Since we’d broken up, I’d never googled him, not once. I’d never attempted to stalk him on Instagram or connect with him on LinkedIn, and I’d been silently proud of this. I knew people who followed their exes, or the new partners of their exes, on fake accounts. I’d laugh when they confessed this, but secretly felt like I’d taken the higher ground. How were you meant to move on if you were still absorbed by the lives of people from your past? Wasn’t it disloyal to current partners if you still cared, even a bit, about flings from yesteryear?

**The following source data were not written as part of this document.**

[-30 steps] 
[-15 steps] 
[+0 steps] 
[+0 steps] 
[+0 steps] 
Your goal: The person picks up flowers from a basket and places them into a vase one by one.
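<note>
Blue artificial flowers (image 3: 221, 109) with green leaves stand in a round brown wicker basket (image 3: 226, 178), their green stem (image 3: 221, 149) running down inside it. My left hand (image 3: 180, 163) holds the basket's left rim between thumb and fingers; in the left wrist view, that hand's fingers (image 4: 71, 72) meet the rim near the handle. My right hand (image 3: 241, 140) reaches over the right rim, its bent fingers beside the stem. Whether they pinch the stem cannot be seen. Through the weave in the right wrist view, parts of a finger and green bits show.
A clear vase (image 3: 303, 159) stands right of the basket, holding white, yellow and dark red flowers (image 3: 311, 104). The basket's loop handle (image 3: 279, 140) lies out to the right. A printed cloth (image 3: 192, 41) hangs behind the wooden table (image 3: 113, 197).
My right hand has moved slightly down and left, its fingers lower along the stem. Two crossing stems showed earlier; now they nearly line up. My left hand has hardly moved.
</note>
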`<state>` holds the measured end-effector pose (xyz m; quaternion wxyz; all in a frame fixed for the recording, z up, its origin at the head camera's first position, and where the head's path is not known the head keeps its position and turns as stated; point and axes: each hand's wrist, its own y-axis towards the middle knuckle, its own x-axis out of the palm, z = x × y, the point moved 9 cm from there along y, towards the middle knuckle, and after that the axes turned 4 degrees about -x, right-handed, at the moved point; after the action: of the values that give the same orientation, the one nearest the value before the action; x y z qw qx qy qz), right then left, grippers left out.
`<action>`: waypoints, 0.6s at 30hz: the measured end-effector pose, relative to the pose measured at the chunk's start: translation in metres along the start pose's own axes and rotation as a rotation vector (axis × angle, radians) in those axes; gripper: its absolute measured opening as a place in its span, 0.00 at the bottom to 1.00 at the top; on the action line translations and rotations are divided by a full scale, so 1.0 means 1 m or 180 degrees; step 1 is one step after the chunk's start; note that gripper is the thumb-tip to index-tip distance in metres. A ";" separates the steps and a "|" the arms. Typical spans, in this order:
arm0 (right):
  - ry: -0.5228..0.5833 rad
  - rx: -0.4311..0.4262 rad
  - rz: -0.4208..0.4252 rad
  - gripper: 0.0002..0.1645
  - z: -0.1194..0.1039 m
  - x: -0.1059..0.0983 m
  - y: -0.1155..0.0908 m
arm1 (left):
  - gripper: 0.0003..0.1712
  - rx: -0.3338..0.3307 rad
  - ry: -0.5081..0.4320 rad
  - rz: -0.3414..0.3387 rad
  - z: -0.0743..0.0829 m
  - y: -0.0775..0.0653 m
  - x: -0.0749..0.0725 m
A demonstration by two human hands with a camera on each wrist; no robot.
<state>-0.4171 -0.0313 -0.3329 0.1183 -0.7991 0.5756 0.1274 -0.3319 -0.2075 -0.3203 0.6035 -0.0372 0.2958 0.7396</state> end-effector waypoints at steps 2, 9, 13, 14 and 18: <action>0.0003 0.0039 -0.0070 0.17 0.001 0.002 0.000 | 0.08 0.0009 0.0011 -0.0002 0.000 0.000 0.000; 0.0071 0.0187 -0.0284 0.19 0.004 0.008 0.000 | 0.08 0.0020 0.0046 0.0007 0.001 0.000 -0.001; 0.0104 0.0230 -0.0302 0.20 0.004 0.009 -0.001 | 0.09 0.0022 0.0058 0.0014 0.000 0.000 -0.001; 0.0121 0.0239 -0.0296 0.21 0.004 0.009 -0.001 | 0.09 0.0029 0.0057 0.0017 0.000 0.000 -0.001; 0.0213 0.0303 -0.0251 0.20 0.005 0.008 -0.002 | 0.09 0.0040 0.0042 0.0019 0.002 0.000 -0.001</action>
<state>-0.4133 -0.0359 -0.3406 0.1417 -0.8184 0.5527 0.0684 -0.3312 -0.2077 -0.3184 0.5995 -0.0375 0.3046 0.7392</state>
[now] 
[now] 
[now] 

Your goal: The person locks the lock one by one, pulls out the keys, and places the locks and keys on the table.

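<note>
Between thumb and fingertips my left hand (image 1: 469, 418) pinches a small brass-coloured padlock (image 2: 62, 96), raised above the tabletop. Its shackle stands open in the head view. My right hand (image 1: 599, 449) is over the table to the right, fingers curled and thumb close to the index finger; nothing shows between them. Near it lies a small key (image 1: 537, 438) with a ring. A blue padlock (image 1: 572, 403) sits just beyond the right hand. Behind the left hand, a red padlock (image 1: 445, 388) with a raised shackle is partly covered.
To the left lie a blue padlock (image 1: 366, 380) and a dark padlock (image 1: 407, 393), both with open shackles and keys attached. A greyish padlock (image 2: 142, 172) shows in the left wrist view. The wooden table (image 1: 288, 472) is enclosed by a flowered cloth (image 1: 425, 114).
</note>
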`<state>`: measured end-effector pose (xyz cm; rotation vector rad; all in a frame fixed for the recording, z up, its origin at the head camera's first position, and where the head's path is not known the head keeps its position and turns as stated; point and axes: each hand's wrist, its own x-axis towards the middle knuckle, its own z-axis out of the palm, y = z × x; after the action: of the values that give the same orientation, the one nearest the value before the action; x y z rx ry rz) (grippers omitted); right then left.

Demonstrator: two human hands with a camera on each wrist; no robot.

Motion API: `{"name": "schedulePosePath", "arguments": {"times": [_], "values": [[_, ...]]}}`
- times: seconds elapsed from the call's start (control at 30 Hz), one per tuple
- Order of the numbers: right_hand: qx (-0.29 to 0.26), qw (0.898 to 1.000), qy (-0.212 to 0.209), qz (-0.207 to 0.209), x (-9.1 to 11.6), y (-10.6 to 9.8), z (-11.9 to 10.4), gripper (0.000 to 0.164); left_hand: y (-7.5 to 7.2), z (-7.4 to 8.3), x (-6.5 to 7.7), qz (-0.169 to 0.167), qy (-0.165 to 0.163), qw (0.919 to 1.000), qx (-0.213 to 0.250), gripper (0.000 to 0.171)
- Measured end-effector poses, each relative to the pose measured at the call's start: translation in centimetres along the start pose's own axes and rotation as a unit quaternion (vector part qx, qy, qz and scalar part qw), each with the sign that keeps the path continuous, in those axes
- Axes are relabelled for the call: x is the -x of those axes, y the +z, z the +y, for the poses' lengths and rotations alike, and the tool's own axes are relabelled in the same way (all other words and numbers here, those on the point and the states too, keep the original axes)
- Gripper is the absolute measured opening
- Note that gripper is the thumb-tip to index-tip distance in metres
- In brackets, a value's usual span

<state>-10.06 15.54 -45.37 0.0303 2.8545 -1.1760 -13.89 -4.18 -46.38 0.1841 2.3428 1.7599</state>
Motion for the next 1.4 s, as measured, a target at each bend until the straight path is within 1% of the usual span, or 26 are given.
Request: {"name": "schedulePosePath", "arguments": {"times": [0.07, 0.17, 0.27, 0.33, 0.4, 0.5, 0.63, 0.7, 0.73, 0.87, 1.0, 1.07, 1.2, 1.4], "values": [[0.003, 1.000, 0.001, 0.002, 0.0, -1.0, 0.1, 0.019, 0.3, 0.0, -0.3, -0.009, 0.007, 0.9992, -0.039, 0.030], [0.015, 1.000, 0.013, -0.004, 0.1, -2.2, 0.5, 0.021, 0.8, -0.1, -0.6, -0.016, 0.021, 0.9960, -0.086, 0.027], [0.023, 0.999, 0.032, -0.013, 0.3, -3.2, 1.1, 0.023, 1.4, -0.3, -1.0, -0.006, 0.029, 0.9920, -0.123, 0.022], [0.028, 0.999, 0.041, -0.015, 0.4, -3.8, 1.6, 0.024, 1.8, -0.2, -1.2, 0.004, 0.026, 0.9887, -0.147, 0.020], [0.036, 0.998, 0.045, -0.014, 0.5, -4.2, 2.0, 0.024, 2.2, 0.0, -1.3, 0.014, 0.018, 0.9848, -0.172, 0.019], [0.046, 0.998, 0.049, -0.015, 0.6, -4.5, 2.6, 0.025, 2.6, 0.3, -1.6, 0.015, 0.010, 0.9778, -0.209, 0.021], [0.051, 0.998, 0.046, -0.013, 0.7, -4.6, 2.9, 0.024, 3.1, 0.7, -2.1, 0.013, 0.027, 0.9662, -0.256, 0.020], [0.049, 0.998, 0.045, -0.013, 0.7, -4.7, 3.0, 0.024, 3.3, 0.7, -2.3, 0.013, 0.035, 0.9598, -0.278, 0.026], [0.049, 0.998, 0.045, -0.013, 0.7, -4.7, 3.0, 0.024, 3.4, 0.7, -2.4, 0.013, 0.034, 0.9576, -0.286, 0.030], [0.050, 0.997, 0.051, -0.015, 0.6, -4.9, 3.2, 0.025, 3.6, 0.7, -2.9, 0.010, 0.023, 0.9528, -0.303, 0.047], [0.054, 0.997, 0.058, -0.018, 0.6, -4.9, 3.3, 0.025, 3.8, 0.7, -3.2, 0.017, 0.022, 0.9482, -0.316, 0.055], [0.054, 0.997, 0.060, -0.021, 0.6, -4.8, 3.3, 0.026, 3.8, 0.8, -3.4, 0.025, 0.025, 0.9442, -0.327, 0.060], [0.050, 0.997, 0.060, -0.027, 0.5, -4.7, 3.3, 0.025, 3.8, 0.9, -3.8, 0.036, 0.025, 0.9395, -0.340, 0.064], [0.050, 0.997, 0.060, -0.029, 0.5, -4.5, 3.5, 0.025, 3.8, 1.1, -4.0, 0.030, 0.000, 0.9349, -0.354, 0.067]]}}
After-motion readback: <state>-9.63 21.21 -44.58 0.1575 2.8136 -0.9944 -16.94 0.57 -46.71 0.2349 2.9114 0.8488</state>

I was the fool. I hadn’t kept tabs, which meant that I had no idea what he’d been up to for the previous nine years. Had he been in my city the whole time?

‘Ah, I’ve found “Passion”.’ We were interrupted by a familiar voice behind us.

No, you’ve found ‘Awkward’ or ‘Discombobulated’ or the ‘Seventh Circle of Hell’, I silently re-christened the meeting room.

After many years of working together I knew that the brightness of Miranda’s outfit was a litmus test for her levels of energy and enthusiasm for a project. Today she was in yellow: she was clearly fired up about this case. She offered her hand to Alex and gave it a vigorous shake.